> **AIM OF THE EXERCISE**
From the line with "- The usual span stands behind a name" to the line with "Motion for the", retype every line exactly, including those two, and leave out the rest of the data below.
+ + + + + + +
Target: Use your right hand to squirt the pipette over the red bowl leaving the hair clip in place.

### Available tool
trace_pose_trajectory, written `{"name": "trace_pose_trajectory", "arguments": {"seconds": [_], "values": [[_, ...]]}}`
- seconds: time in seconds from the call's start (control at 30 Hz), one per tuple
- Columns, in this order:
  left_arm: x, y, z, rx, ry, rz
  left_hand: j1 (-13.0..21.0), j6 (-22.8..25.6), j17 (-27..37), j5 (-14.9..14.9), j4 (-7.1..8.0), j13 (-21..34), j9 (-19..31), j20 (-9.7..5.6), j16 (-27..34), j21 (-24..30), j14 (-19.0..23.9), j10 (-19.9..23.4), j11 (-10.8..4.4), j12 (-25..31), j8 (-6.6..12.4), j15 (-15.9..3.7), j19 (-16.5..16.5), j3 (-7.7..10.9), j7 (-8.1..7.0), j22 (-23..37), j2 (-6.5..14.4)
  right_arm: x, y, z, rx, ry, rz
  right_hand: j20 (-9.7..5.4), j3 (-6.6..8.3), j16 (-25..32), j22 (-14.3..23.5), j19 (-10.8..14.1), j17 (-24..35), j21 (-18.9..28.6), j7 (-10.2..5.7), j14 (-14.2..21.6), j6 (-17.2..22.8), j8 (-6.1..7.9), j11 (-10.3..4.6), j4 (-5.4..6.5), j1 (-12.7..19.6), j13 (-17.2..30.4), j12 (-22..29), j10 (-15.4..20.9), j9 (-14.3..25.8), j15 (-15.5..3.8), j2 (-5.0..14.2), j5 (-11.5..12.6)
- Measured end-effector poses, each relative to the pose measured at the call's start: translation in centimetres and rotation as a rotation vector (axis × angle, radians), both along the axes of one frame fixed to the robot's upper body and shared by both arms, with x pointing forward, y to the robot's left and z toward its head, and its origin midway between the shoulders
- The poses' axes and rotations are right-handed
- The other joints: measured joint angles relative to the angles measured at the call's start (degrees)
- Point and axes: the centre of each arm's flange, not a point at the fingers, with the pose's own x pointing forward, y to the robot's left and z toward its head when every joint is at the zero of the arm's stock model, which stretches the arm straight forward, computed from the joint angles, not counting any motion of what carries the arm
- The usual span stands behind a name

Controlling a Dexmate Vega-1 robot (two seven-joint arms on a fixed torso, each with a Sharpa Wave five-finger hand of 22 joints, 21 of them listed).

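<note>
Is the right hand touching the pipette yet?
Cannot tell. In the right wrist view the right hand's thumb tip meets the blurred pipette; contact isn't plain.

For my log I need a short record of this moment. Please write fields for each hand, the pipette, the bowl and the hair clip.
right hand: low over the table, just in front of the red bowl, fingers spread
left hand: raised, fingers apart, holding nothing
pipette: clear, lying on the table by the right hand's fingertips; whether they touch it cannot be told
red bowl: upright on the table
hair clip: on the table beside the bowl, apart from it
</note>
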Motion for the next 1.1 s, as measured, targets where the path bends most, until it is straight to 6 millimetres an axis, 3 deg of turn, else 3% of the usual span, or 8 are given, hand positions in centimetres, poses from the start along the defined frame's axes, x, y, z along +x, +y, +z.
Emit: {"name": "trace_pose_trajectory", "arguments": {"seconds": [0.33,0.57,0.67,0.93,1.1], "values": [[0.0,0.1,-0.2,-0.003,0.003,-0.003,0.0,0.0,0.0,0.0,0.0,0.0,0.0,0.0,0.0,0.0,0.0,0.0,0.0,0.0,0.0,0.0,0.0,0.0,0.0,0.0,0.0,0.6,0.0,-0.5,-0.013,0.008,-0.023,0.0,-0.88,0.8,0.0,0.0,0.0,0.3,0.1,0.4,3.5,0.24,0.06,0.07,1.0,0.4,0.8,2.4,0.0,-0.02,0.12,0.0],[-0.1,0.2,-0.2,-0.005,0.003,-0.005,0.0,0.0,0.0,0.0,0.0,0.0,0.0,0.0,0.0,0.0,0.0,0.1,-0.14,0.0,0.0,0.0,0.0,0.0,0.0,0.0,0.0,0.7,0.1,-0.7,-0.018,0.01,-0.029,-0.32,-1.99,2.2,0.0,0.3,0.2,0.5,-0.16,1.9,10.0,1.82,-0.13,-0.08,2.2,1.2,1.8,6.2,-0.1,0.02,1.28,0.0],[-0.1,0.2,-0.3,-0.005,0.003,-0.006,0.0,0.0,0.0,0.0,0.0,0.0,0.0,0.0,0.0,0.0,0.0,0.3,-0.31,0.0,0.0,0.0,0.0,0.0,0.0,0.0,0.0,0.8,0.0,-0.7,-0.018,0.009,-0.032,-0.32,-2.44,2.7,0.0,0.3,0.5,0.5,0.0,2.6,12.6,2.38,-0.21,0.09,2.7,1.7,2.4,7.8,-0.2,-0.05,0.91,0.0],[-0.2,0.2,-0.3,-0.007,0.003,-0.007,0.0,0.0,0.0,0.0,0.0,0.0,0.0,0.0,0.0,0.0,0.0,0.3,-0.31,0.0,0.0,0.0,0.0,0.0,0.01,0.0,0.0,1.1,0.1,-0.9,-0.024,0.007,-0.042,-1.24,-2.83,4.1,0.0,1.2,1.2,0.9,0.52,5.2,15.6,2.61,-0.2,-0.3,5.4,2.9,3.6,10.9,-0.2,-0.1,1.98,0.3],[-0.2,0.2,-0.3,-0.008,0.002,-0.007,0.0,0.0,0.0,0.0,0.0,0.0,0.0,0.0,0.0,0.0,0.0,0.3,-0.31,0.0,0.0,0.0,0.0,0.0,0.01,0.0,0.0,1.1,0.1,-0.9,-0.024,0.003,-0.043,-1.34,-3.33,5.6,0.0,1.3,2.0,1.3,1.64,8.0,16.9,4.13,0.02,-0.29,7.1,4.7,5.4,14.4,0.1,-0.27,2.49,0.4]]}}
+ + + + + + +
> **EXERCISE RESULT**
- The usual span stands behind a name

Controlling a Dexmate Vega-1 robot (two seven-joint arms on a fixed torso, each with a Sharpa Wave five-finger hand of 22 joints, 21 of them listed).

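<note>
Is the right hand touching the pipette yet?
Cannot tell. In the right wrist view the right hand's thumb tip meets the blurred pipette; contact isn't plain.

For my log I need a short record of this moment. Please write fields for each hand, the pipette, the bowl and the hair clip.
right hand: low over the table, just in front of the red bowl, fingers spread
left hand: raised, fingers apart, holding nothing
pipette: clear, lying on the table by the right hand's fingertips; whether they touch it cannot be told
red bowl: upright on the table
hair clip: on the table beside the bowl, apart from it
</note>
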Motion for the next 1.1 s, as measured, targets where the path bends most, until it is straight to 6 millimetres an axis, 3 deg of turn, else 3% of the usual span, or 8 are given, hand positions in centimetres, poses from the start along the defined frame's axes, x, y, z along +x, +y, +z.

With this, there is nothing more to the exercise.